** Problem requirements **
The records shown below are to be repeated exactly and completely.

** Data excerpts **
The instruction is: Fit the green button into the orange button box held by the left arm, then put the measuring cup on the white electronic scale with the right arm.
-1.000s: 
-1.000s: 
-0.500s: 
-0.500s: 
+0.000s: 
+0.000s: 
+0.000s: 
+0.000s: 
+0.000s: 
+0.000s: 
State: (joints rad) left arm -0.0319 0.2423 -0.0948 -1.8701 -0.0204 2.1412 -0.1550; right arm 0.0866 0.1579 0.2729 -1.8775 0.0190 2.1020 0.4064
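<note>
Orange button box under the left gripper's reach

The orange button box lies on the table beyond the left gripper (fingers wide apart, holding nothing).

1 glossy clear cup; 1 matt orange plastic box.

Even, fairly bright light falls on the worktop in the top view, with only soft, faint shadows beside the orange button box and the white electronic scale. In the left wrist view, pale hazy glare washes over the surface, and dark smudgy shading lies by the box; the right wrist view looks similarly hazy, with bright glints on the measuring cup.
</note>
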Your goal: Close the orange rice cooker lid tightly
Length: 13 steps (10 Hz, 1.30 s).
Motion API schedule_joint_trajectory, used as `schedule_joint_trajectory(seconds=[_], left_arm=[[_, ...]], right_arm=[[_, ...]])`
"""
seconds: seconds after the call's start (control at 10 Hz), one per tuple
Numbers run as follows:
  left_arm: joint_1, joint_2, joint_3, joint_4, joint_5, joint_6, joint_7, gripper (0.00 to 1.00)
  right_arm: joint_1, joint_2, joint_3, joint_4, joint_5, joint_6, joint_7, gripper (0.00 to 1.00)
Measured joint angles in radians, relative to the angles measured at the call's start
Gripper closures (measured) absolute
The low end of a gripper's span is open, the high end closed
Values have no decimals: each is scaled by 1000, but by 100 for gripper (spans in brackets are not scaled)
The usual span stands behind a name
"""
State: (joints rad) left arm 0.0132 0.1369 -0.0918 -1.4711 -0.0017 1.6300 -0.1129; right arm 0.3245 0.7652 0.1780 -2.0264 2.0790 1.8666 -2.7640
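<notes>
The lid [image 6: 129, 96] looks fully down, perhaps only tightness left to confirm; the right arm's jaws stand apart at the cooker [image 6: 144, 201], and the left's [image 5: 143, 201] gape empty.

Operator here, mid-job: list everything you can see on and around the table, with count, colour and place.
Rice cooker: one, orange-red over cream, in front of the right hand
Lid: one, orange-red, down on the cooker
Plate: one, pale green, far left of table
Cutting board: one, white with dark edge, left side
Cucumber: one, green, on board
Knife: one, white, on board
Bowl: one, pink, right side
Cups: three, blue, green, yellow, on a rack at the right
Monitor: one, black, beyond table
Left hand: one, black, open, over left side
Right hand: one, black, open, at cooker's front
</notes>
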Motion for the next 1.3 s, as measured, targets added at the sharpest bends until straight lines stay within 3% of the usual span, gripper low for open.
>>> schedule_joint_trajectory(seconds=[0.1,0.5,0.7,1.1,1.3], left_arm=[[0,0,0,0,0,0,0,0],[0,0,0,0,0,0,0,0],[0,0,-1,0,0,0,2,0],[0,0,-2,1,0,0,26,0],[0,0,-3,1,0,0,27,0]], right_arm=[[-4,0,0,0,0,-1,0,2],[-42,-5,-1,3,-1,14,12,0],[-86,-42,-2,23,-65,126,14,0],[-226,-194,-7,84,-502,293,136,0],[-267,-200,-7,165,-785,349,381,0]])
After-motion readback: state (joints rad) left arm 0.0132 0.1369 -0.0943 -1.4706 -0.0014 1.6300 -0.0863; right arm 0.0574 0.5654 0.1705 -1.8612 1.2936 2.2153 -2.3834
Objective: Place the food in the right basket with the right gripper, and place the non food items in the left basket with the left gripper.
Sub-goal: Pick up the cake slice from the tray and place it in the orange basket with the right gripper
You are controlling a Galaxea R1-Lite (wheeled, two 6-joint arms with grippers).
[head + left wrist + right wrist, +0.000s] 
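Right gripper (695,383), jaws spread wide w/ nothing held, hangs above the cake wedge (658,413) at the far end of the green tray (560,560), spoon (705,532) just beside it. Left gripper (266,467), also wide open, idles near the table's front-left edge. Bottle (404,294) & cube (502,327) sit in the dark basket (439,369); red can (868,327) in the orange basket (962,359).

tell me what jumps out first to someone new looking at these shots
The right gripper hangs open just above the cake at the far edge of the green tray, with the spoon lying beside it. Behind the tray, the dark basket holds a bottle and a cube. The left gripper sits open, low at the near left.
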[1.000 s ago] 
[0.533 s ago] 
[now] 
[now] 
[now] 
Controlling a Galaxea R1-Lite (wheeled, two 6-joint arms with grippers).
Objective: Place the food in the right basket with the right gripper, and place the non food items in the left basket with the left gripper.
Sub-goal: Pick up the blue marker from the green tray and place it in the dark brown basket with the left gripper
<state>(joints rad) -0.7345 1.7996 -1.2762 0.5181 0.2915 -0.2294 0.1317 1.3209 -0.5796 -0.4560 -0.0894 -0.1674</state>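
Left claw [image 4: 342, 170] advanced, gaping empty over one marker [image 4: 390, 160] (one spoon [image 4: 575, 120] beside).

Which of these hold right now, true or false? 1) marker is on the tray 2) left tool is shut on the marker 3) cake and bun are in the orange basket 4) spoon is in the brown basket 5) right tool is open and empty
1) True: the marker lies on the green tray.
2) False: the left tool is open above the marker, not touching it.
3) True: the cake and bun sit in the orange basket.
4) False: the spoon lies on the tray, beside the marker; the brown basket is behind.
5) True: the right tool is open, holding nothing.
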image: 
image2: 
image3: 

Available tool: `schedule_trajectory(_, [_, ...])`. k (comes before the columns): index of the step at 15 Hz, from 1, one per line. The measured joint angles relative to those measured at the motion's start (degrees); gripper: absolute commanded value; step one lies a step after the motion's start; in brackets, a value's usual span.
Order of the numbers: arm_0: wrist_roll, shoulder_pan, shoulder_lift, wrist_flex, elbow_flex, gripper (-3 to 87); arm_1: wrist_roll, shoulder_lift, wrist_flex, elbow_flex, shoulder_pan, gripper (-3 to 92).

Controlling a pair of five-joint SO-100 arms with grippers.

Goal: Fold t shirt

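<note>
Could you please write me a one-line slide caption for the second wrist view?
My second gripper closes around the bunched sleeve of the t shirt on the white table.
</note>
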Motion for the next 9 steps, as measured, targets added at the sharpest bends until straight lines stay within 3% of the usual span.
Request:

** Answer space **
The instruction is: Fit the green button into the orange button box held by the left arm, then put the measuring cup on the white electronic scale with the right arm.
-1.000s: 
-1.000s: 
-0.500s: 
-0.500s: 
+0.000s: 
+0.000s: 
+0.000s: 
+0.000s: 
+0.000s: 
+0.000s: 
State: (joints rad) left arm -0.0319 0.2423 -0.0948 -1.8701 -0.0204 2.1412 -0.1550; right arm 0.0866 0.1579 0.2729 -1.8775 0.0190 2.1020 0.4064
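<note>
Orange button box under the left gripper's reach

The orange button box lies on the table beyond the left gripper (fingers wide apart, holding nothing).

1 glossy clear cup; 1 matt orange plastic box.

Even, fairly bright light falls on the worktop in the top view, with only soft, faint shadows beside the orange button box and the white electronic scale. In the left wrist view, pale hazy glare washes over the surface, and dark smudgy shading lies by the box; the right wrist view looks similarly hazy, with bright glints on the measuring cup.
</note>
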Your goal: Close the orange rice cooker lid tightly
Length: 13 steps (10 Hz, 1.30 s).
Motion API schedule_joint_trajectory, used as `schedule_joint_trajectory(seconds=[_], left_arm=[[_, ...]], right_arm=[[_, ...]])`
"""
seconds: seconds after the call's start (control at 10 Hz), one per tuple
Numbers run as follows:
  left_arm: joint_1, joint_2, joint_3, joint_4, joint_5, joint_6, joint_7, gripper (0.00 to 1.00)
  right_arm: joint_1, joint_2, joint_3, joint_4, joint_5, joint_6, joint_7, gripper (0.00 to 1.00)
Measured joint angles in radians, relative to the angles measured at the call's start
Gripper closures (measured) absolute
The low end of a gripper's span is open, the high end closed
Values have no decimals: each is scaled by 1000, but by 100 for gripper (spans in brackets are not scaled)
The usual span stands behind a name
"""
State: (joints rad) left arm 0.0132 0.1369 -0.0918 -1.4711 -0.0017 1.6300 -0.1129; right arm 0.3245 0.7652 0.1780 -2.0264 2.0790 1.8666 -2.7640
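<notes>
The lid [image 6: 129, 96] looks fully down, perhaps only tightness left to confirm; the right arm's jaws stand apart at the cooker [image 6: 144, 201], and the left's [image 5: 143, 201] gape empty.

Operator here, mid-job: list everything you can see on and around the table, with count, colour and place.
Rice cooker: one, orange-red over cream, in front of the right hand
Lid: one, orange-red, down on the cooker
Plate: one, pale green, far left of table
Cutting board: one, white with dark edge, left side
Cucumber: one, green, on board
Knife: one, white, on board
Bowl: one, pink, right side
Cups: three, blue, green, yellow, on a rack at the right
Monitor: one, black, beyond table
Left hand: one, black, open, over left side
Right hand: one, black, open, at cooker's front
</notes>
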Motion for the next 1.3 s, as measured, targets added at the sharpest bends until straight lines stay within 3% of the usual span, gripper low for open.
>>> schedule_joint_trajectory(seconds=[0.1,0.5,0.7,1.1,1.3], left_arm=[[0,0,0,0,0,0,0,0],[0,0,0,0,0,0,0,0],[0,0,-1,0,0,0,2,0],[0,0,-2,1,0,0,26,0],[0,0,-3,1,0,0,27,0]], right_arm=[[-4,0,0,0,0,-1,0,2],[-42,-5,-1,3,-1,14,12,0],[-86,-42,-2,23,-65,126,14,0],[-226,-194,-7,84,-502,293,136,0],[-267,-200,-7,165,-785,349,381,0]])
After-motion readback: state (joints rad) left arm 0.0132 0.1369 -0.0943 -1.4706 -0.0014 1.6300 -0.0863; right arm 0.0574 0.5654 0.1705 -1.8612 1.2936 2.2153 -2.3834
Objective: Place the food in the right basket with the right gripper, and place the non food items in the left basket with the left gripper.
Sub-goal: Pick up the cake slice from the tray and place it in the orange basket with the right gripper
You are controlling a Galaxea R1-Lite (wheeled, two 6-joint arms with grippers).
[head + left wrist + right wrist, +0.000s] 
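Right gripper (695,383), jaws spread wide w/ nothing held, hangs above the cake wedge (658,413) at the far end of the green tray (560,560), spoon (705,532) just beside it. Left gripper (266,467), also wide open, idles near the table's front-left edge. Bottle (404,294) & cube (502,327) sit in the dark basket (439,369); red can (868,327) in the orange basket (962,359).

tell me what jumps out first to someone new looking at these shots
The right gripper hangs open just above the cake at the far edge of the green tray, with the spoon lying beside it. Behind the tray, the dark basket holds a bottle and a cube. The left gripper sits open, low at the near left.
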[1.000 s ago] 
[0.533 s ago] 
[now] 
[now] 
[now] 
Controlling a Galaxea R1-Lite (wheeled, two 6-joint arms with grippers).
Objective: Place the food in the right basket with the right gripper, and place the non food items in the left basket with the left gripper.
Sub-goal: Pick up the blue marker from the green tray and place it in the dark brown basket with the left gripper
<state>(joints rad) -0.7345 1.7996 -1.2762 0.5181 0.2915 -0.2294 0.1317 1.3209 -0.5796 -0.4560 -0.0894 -0.1674</state>
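Left claw [image 4: 342, 170] advanced, gaping empty over one marker [image 4: 390, 160] (one spoon [image 4: 575, 120] beside).

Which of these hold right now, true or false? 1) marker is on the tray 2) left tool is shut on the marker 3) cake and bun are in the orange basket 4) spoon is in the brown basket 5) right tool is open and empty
1) True: the marker lies on the green tray.
2) False: the left tool is open above the marker, not touching it.
3) True: the cake and bun sit in the orange basket.
4) False: the spoon lies on the tray, beside the marker; the brown basket is behind.
5) True: the right tool is open, holding nothing.
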image: 
image2: 
image3: 

Available tool: `schedule_trajectory(_, [_, ...])`. k (comes before the columns): index of the step at 15 Hz, from 1, one per line. The measured joint angles relative to those measured at the motion's start (degrees); gripper: absolute commanded value; step one lies a step after the motion's start; in brackets, a value's usual span.
Order of the numbers: arm_0: wrist_roll, shoulder_pan, shoulder_lift, wrist_flex, elbow_flex, gripper (-3 to 87); arm_1: wrist_roll, shoulder_lift, wrist_flex, elbow_flex, shoulder_pan, gripper (-3 to 92).

Controlling a pair of five-joint SO-100 arms with grippers.

Goal: Fold t shirt

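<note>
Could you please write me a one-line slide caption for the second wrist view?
My second gripper closes around the bunched sleeve of the t shirt on the white table.
</note>
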Motion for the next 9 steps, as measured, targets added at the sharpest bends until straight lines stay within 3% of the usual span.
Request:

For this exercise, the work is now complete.